In modern football, perhaps the most challenging aspect of a head coach’s job is managing a group of highly-motivated and ambitious professionals when you can only pick 11 of them to start each game, and Frank Lampard has been explaining how he approaches that particular aspect of his role as Chelsea boss.

With six high-profile additions to the squad over the summer, competition for places is fiercer than ever and every time a team is named there will be some players left disappointed at not starting or missing out on the squad altogether.

Lampard believes the best way to address these tough decisions is with openness and honesty, traits he respected as a player and so is looking to implement in his man-management as a coach.

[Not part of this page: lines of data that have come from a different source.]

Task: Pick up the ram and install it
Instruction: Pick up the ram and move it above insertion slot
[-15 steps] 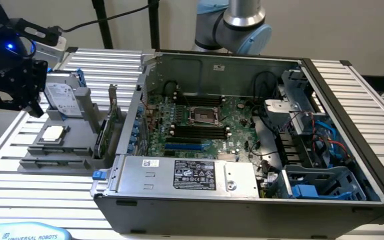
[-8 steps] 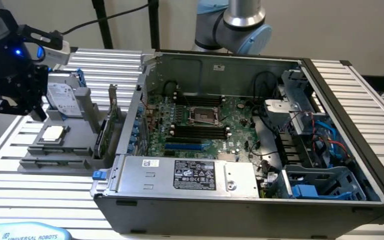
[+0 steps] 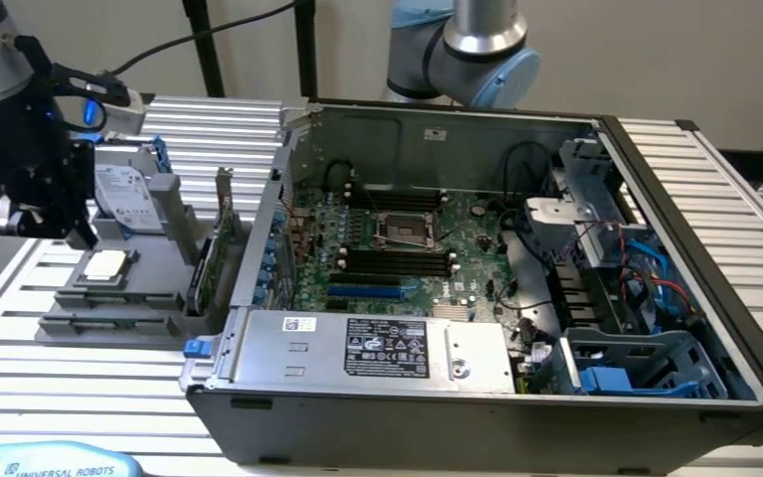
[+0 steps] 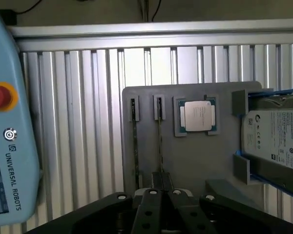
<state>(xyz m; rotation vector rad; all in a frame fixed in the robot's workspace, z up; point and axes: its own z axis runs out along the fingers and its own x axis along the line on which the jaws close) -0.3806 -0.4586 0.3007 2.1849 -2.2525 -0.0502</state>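
Now | claw [image 4: 161, 194] pinched narrow above ram [image 4: 160, 141] | ram's near end hidden, possibly touching

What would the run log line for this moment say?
tool: shut, nothing held, above holder | ram: on edge in holder slot, not yet picked | PC case: open

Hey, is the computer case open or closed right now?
Open: the computer case has no side panel on, and the motherboard inside is plainly exposed.
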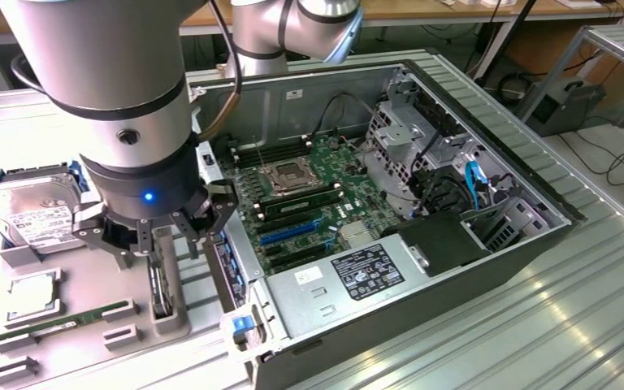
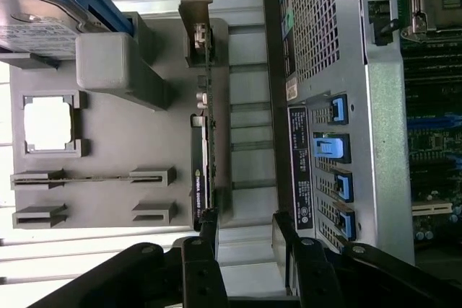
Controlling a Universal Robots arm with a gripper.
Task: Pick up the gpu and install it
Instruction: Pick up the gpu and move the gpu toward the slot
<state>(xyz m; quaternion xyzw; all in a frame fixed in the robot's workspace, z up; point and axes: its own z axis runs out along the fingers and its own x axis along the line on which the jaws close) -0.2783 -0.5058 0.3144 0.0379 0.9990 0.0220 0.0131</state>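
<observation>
The gpu (image 1: 162, 286) is a thin black card standing on its long edge in a grey holder on the parts tray (image 1: 74, 357), at the exterior view's left of the open computer case (image 1: 486, 244). My gripper (image 1: 166, 244) hangs just above it, open and empty. In the wrist view the gpu (image 2: 204, 142) shows edge-on with its silvery bracket (image 2: 193, 12) at the far end. Its near end lines up with one of the fingers (image 2: 209, 230) of my gripper (image 2: 245, 232) rather than with the gap between them.
On the tray lie a hard drive (image 1: 30, 215), a CPU (image 1: 32, 294) and a green memory stick (image 1: 62, 321). The case lies on its side with the motherboard (image 1: 301, 203) and blue slots (image 1: 290, 231) exposed. Its rear panel (image 2: 325, 106) stands close beside the gpu holder.
</observation>
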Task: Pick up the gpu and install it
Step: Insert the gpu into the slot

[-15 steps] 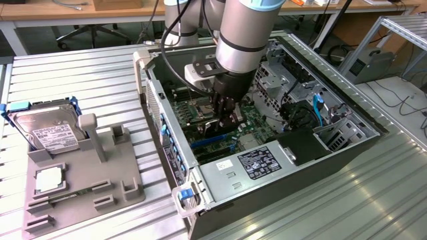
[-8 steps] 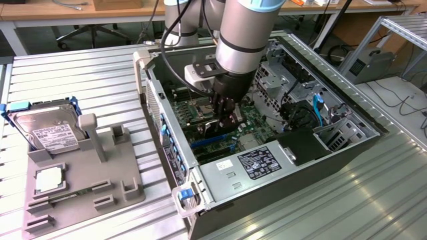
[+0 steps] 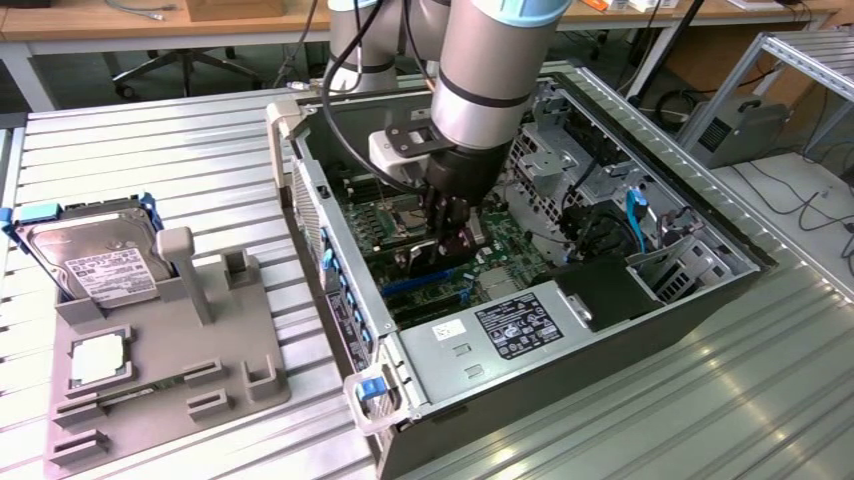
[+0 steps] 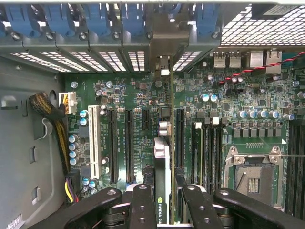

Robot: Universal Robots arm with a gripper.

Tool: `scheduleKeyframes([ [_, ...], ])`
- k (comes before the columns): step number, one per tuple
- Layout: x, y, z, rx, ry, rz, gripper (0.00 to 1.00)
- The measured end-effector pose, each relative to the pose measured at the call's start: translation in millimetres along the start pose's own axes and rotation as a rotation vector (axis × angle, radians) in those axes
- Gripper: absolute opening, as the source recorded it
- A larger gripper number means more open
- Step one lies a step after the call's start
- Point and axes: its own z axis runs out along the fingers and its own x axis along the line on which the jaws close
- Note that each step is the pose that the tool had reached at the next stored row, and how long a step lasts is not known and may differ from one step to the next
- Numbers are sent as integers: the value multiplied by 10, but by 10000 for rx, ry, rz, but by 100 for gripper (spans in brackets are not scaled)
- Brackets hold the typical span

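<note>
The gpu (image 4: 162, 183) is a thin black card seen edge-on, with an NVIDIA label, and my gripper (image 4: 164, 210) is shut on it, one black finger (image 4: 142, 205) on each side. The card stands upright over the green motherboard (image 4: 138, 90), running between the long black slots (image 4: 128, 143). Its silver bracket end (image 4: 164, 64) reaches the rear slot openings of the case. In the exterior view my gripper (image 3: 447, 240) is down inside the open computer case (image 3: 694, 300), just above the motherboard, with the gpu (image 3: 430, 255) dark between the fingers. Whether the card's edge sits in a slot cannot be told.
A silver hard drive (image 3: 94, 262) in a blue caddy stands on a grey fixture (image 3: 200, 360) at the exterior view's left. Inside the case are the power supply (image 3: 521, 325), a CPU socket (image 4: 252, 176), a white slot (image 4: 94, 143), a cable bundle (image 4: 53, 119) and blue slot latches (image 4: 95, 19).
</note>
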Motion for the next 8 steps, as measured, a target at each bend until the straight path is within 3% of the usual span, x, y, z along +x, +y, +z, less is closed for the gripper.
scheduleKeyframes([
  [8,0,2,8,0,0,0,27],
])
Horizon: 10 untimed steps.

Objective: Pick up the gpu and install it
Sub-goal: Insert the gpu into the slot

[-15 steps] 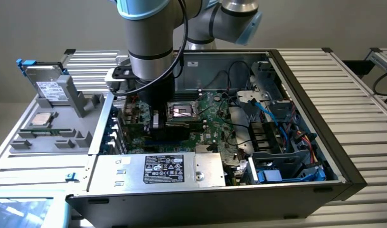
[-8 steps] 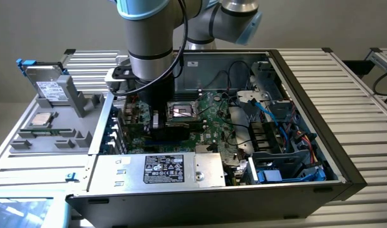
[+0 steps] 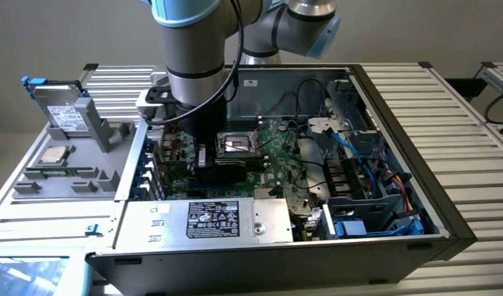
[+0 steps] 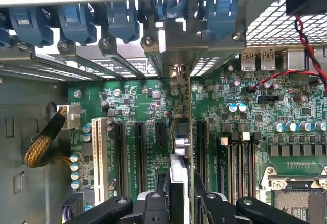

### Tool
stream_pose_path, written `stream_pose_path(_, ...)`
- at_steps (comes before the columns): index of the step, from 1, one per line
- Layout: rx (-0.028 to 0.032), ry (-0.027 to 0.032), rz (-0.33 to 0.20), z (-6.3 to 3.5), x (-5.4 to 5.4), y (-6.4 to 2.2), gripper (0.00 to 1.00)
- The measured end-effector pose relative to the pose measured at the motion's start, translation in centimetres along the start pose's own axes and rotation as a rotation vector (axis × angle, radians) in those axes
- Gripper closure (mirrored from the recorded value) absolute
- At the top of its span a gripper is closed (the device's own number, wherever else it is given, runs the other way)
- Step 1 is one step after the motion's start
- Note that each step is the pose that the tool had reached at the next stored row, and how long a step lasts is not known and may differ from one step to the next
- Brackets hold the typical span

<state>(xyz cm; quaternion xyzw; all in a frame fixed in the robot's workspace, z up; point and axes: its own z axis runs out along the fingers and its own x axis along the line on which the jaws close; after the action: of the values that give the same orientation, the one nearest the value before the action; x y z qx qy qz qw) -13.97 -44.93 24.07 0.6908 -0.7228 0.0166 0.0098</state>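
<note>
The gpu (image 4: 180, 150) stood on edge inside the computer case (image 3: 448, 203), seen end-on in the wrist view as a thin upright blade. It was over the row of long black expansion slots (image 4: 139, 147) on the motherboard (image 4: 245, 132), with its far end reaching toward the case's rear wall, where the blue retention clips (image 4: 122, 20) sat. The gripper (image 4: 180, 191) had it pinched across its two flat faces, the jaws drawn in narrow around the card's thickness, with one dark finger (image 4: 153, 203) on each side. Whether the card's lower edge had entered a slot could not be told.

In the exterior view the gripper (image 3: 203, 161) hung just beside the CPU socket (image 3: 237, 145), near the middle of the motherboard, with the power supply (image 3: 210, 222) along the case's near edge.

The card looked light and stiff but fragile. Bare circuitry on one face argued for a grip on the shroud and the board's margin, as here. Gripped across flat faces, it could probably pivot if pushed off-centre, and a tilt could bind it in a slot.
</note>
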Motion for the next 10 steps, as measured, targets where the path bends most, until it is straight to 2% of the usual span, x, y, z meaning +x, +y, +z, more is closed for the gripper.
stream_pose_path(10, 0.0001, -0.0001, 0.0, 0.0, 0.0, 0.06, 0.71)
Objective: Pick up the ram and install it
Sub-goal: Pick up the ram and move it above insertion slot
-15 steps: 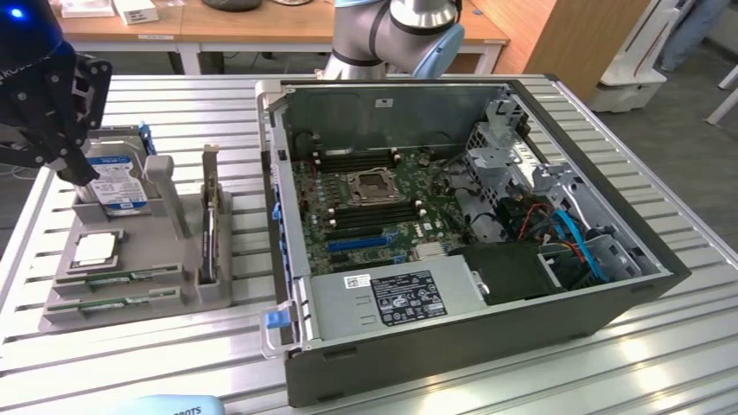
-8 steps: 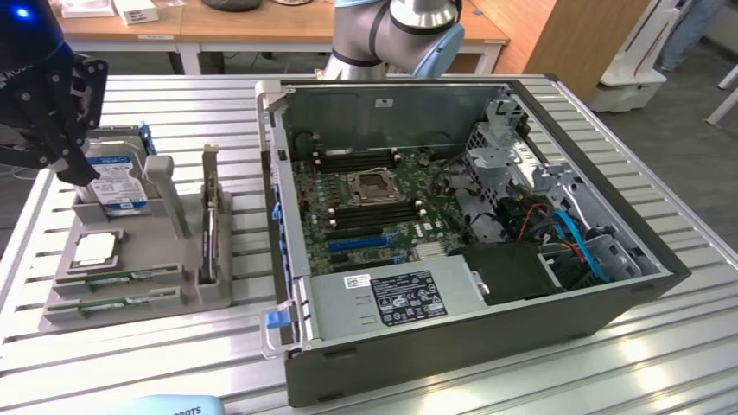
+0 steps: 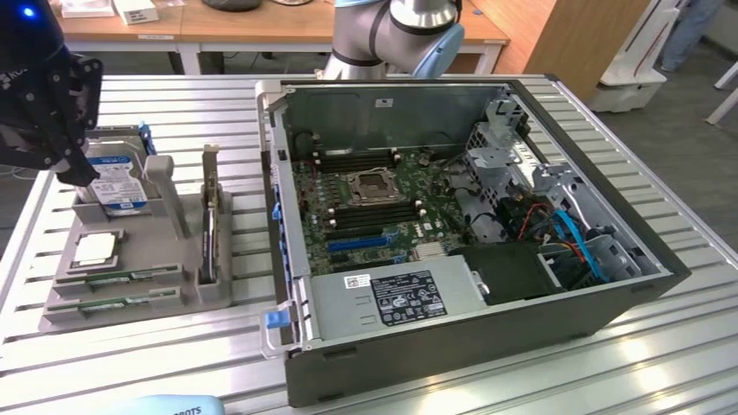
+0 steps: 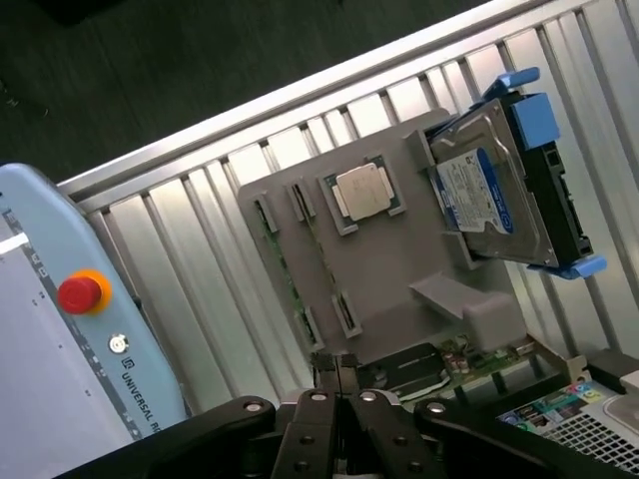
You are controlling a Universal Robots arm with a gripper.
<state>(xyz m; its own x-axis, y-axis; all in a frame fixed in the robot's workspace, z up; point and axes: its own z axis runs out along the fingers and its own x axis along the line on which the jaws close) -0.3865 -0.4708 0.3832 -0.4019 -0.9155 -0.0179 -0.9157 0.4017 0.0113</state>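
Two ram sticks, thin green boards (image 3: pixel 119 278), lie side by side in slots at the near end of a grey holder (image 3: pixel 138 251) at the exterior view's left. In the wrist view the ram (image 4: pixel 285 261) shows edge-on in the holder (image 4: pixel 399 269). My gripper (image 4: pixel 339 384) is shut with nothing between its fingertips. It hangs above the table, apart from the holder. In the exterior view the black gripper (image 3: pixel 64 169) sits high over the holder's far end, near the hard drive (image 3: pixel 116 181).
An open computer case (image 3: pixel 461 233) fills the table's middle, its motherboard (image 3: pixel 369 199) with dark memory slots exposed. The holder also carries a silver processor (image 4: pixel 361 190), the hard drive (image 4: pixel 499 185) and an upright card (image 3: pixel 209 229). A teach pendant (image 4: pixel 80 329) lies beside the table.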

‘When you have a squad of 20-plus players, which is what you have to have, you have to fight as much as you can to do the job right,’ he begins. ‘When you are trying to select squads and teams as you go through the season, you are trying to do it honestly and you front it up with the players.

‘Even though they can be some difficult conversations, I think they respect that, particularly modern players. In years gone by, managers may have dropped players out and told them to get on with it in that old-school kind of way but I try to be as open and as honest with as many players as I can be.

‘It’s not always easy. I can’t speak to everybody every week but I don’t mind it and actually, when you have those conversations, it helps you build the relationship for good or for bad.

‘If you are being honest and players don’t like it, I have to accept that to a point but next time you speak to them or they do come back in, then you have a little extra dimension to how you have spoken to them or they have fed back to you.

'I think it’s important you have that open dialogue. I try to have it as much as I can and that is part of the job.’

While all managers face difficult choices every single day, the spotlight at a club like Chelsea is brighter than most and Lampard’s regular briefings with the media provide frequent opportunities for his decisions to be highlighted and scrutinised.

The 42-year-old acknowledges the change between his position now and his previous role at Derby County, though insists there are more similarities than differences.

‘I definitely did have to deal with it at Derby,’ he says. ‘I understand it when people say it can look and feel slightly different with the type of player and expectations around it, media hype, the questions you get asked.

‘At Derby press conferences, I could easily dodge questions about the players who were not happy but now I am not allowed to dodge them every two or three days. It is part of my job. It is one of the most interesting parts but it can be one of the most difficult parts if you are dropping people who really want to play.’